Visit the library or use the Internet to research these ingredients and their effects on the environment. Go to http://www.scorecard.org/chemical-profiles/ to find detailed information on more than 5,000 chemicals.

Discuss:

(a) How did your grandparents get their clothes, bodies and homes clean?

(b) What are some reasons you might want to buy cleaners in the store?

(c) When do you need to clean with an anti-bacterial soap or a disinfectant? (Note: using these cleaners unnecessarily could increase a bacteria’s resistance to the product.)

(d) If our grandparents were able to clean their homes with homemade recipes, why did companies decide to make other kinds of cleaners ?

(e) Compare the differences in the costs of cleaners. For instance, compare the cost of baking soda and vinegar to other store-bought cleaners.

(f) Some of the ready-made non-toxic cleaners are more expensive-why?

(g) Who are and where are the toxic polluters in your community? See http://www.scorecard.org/


(8) Making a Budget for the Real World

Objective:
Students will learn about how to make a budget and how to stay out of debt.

Materials:
TV/VCR, copies of classified ads for apartments, grocery and clothing advertisements.

Video clip:
Start video after hearing: “How much do you guys figure we spend on our clothes? This is a very fine Italian tie here. How much are you going to spend on this tie?” Stop video after hearing: “I don’t want them to grow up and end up with a lot of debt like I’m trying to get out of right now.”

Background:
The average teen in the U.S. spends $3,200 per year. Eleven percent of teenagers own their own credit cards and 40 percent use their parents’ cards. A recent survey found 80% of Americans don’t understand basic financial principles. Arguments about money play a major role in 90% of all divorce cases.

Activity:
Ask students:

1. Where does your money come from now?

2. What do you spend your money on, and how will it be different when you’re living on your own?

3. When do you disagree with your parents about money?

Split the class into two groups--half the students have budgets of $2,000 a month to live on, and the other half must live on $1,000 a month.

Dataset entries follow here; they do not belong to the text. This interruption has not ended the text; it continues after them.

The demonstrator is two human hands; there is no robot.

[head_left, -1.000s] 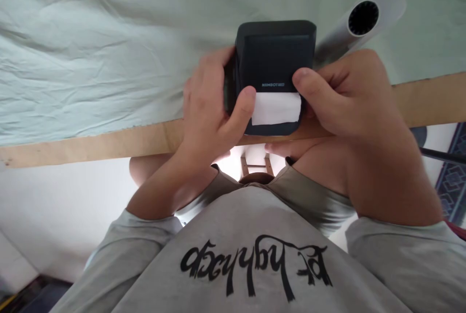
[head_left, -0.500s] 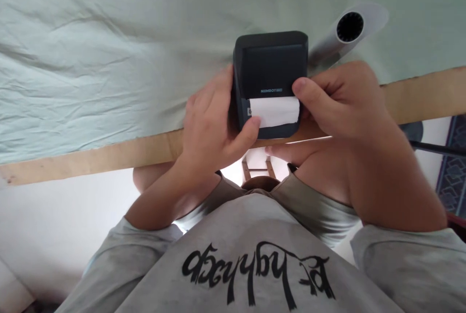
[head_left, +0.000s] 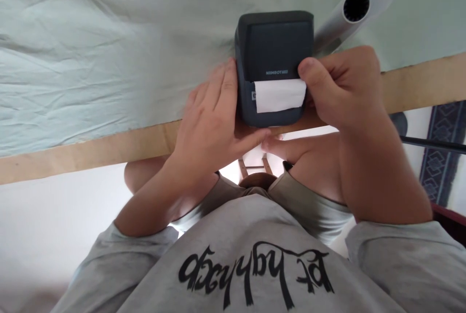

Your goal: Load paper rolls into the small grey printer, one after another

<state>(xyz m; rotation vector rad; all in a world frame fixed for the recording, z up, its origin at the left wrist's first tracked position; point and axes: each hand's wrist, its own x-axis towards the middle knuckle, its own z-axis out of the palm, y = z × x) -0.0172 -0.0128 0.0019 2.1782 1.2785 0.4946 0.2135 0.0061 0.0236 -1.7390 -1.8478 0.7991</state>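
Observation:
A dark blue-black label printer [head_left: 278,48] marked NIIMBOT is at the table's front edge, between my hands. White paper [head_left: 280,95] lies across its lower front. My left hand [head_left: 214,119] holds the printer's left side, its fingers along that side and its thumb beneath the lower edge. My right hand [head_left: 342,85] grips the right side, the thumb near the paper's upper right corner and the other fingers curled, partly hidden.
A white tube-shaped object [head_left: 344,22] with a dark round opening stands behind my right hand. Pale green cloth [head_left: 109,60] covers the table, with a wooden edge [head_left: 145,140] along the front. A dark blurred thing shows at the top right.
My left thumb has moved off the white paper to below the printer's lower edge. The printer and both hands appear slightly higher in view, and the view has shifted a little.

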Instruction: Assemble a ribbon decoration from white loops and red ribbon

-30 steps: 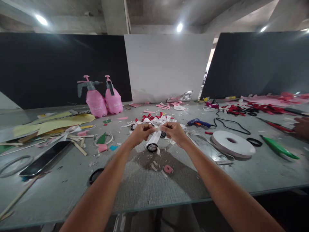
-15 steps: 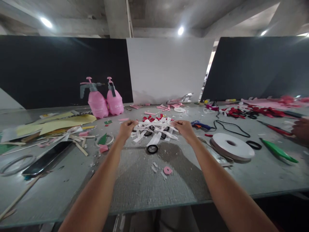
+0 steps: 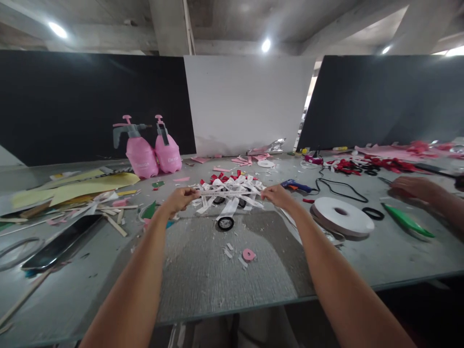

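Observation:
My left hand [image 3: 178, 199] and my right hand [image 3: 277, 195] each pinch one end of a white ribbon strip [image 3: 227, 193], stretched taut and level between them above the table. Behind and under the strip lies a pile of white ribbon pieces [image 3: 232, 189] with red scraps at its far edge. A small black ring [image 3: 225, 223] sits on the table just below the strip. A pink disc [image 3: 248, 254] lies nearer to me on the grey mat [image 3: 217, 270].
A big white ribbon roll [image 3: 342, 215] and a blue glue gun [image 3: 294, 185] lie right of my hands. Two pink spray bottles [image 3: 152, 150] stand at the back left. A phone [image 3: 58, 246] and yellow sheets [image 3: 72, 186] lie left. Another person's hand [image 3: 416, 187] rests at the far right.
My hands have moved apart, drawing the white ribbon strip out straight between them. The other person's hand at the right has reached further onto the table.

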`<state>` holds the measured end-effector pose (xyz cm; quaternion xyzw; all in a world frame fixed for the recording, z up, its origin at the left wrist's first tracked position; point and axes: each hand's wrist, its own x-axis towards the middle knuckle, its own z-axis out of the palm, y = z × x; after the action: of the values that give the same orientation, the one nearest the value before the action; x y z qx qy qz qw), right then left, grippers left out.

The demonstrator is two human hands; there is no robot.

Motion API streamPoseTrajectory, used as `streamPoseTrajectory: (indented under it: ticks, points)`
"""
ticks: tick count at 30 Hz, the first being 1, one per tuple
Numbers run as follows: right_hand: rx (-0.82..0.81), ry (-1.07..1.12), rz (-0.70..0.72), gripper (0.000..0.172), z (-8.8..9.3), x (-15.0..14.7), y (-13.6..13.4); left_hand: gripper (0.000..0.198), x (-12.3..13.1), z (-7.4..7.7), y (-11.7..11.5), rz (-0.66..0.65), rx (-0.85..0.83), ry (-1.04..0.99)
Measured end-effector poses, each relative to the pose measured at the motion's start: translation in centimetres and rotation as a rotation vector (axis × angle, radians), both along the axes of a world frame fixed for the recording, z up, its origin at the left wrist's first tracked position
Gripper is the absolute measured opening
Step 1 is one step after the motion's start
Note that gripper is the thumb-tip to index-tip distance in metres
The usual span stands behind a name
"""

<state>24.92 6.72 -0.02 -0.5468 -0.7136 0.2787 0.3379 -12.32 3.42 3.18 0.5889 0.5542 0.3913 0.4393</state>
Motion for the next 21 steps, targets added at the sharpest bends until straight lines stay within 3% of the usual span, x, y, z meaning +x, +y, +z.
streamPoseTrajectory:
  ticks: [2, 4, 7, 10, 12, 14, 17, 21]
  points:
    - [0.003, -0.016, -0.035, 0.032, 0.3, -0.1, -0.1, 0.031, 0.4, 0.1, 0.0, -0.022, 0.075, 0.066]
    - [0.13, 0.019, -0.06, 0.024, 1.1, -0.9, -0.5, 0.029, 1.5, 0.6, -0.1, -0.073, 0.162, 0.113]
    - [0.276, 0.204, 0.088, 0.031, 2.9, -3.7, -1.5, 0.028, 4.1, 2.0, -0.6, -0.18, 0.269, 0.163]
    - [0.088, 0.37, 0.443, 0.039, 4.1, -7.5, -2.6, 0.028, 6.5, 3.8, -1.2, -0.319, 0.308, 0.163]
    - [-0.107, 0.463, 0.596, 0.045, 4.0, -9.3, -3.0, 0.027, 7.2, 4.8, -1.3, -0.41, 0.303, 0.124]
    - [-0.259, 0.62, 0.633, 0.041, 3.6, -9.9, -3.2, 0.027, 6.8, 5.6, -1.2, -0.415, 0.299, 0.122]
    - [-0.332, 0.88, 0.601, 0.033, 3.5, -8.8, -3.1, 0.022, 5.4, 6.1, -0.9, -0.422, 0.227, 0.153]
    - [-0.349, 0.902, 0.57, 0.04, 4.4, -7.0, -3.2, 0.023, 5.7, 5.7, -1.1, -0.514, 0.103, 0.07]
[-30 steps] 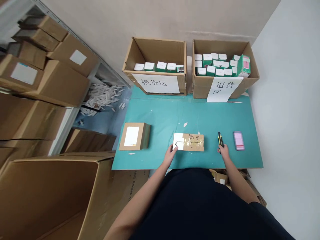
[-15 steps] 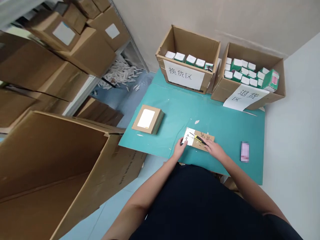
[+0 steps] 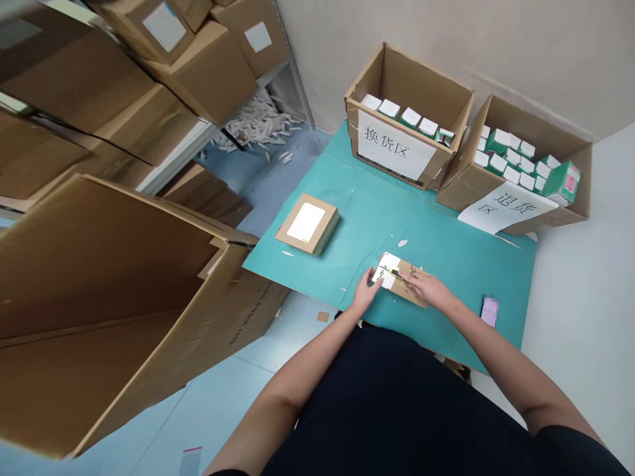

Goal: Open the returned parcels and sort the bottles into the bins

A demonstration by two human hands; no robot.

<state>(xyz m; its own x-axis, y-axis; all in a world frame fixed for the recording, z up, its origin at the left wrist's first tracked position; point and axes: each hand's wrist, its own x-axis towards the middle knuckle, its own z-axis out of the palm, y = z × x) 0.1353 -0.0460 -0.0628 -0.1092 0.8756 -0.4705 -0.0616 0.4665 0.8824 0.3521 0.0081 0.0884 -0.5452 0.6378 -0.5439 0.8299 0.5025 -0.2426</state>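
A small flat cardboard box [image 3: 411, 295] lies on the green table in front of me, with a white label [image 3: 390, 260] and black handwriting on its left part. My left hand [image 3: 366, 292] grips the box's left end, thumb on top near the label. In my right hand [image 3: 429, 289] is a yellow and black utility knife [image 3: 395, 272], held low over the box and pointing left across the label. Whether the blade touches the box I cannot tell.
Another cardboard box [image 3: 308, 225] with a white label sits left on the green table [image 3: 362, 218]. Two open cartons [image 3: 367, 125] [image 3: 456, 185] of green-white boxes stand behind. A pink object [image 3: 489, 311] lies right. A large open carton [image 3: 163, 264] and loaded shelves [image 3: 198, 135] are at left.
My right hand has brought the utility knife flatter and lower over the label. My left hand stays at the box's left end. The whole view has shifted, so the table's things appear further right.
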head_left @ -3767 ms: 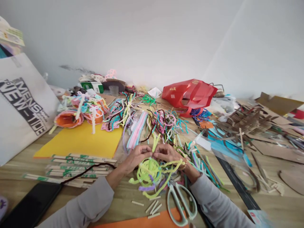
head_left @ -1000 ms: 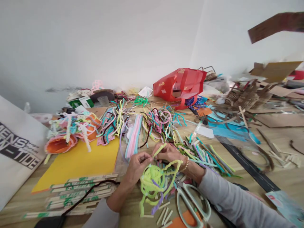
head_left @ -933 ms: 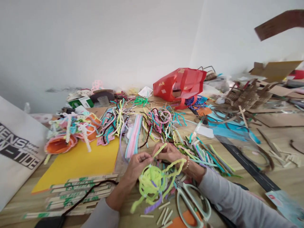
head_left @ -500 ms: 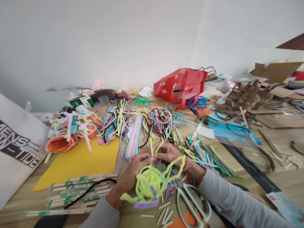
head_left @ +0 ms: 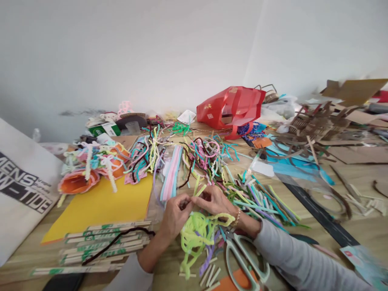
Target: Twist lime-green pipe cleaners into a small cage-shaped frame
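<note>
Head view shows my left hand (head_left: 176, 217) and right hand (head_left: 216, 202) pinching lime-green pipe cleaners (head_left: 201, 190) at the fingertips; two ends poke up past my fingers. The tangled lime-green coil (head_left: 195, 229) hangs just below my pinch, toward me, longer up and down than across. One floppy loop (head_left: 220, 218) goes right, under my right wrist, so that hand looks nearer to it. Scissors (head_left: 239, 254) lie just right of the coil. Wood tabletop (head_left: 163, 258) shows by my left wrist, so I think that side has more room.
</note>
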`<state>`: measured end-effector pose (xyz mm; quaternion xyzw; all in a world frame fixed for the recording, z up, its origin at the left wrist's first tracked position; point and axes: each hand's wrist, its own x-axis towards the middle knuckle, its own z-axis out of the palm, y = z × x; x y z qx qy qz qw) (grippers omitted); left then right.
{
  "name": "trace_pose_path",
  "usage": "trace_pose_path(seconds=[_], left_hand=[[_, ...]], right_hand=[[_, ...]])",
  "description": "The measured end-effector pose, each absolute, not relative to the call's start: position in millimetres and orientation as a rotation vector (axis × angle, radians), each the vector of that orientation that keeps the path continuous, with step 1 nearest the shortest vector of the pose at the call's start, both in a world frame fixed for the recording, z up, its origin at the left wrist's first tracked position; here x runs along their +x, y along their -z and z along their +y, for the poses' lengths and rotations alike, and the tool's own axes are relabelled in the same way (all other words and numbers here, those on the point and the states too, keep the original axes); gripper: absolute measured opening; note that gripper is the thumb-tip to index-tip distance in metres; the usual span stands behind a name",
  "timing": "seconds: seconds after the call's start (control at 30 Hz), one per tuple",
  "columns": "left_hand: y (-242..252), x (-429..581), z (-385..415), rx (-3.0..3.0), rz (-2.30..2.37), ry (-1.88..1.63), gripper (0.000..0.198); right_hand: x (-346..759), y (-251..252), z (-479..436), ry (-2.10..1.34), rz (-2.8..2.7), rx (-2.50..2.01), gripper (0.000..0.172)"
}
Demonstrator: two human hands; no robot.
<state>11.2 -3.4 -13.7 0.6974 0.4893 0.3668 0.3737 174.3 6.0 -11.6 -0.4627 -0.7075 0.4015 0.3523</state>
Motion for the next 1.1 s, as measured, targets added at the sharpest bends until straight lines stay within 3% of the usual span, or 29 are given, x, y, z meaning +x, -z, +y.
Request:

Use the classified ads and newspaper advertisements as resources to determine the current costs of renting an apartment, buying groceries, etc. Ask students to work with a partner who makes the same amount of money to make a monthly budget using the following categories:

* Transportation (Bus or car? If a car, then account for the cost of the vehicle, gas, insurance and maintenance.)
* Food
* Clothing
* Miscellaneous (haircuts, cosmetics, soap)
* Electricity
* Rent
* Entertainment

Ask students to share their budgets with the class. Ask studetns with $1000/month budgets to present their budgets first.

Discuss:

(a) What is “reasonable” and what is not reasonable to pay for rent, transportation, clothing, entertainment, etc.

(b) What items did you budget too much for? What things did you under budget for?

(c) Did you feel like you had enough money to work with?

(d) What are some ways to save money?

(e) Do you want a credit card ? What are the benefits of credit ? What are the problems? For a budgeting activity centered around using credit cards, see http://www.pbs.org/kcts/affluenza/treat/tguide/tguide6.html

(f) What do you think is the single largest source of debt for teens?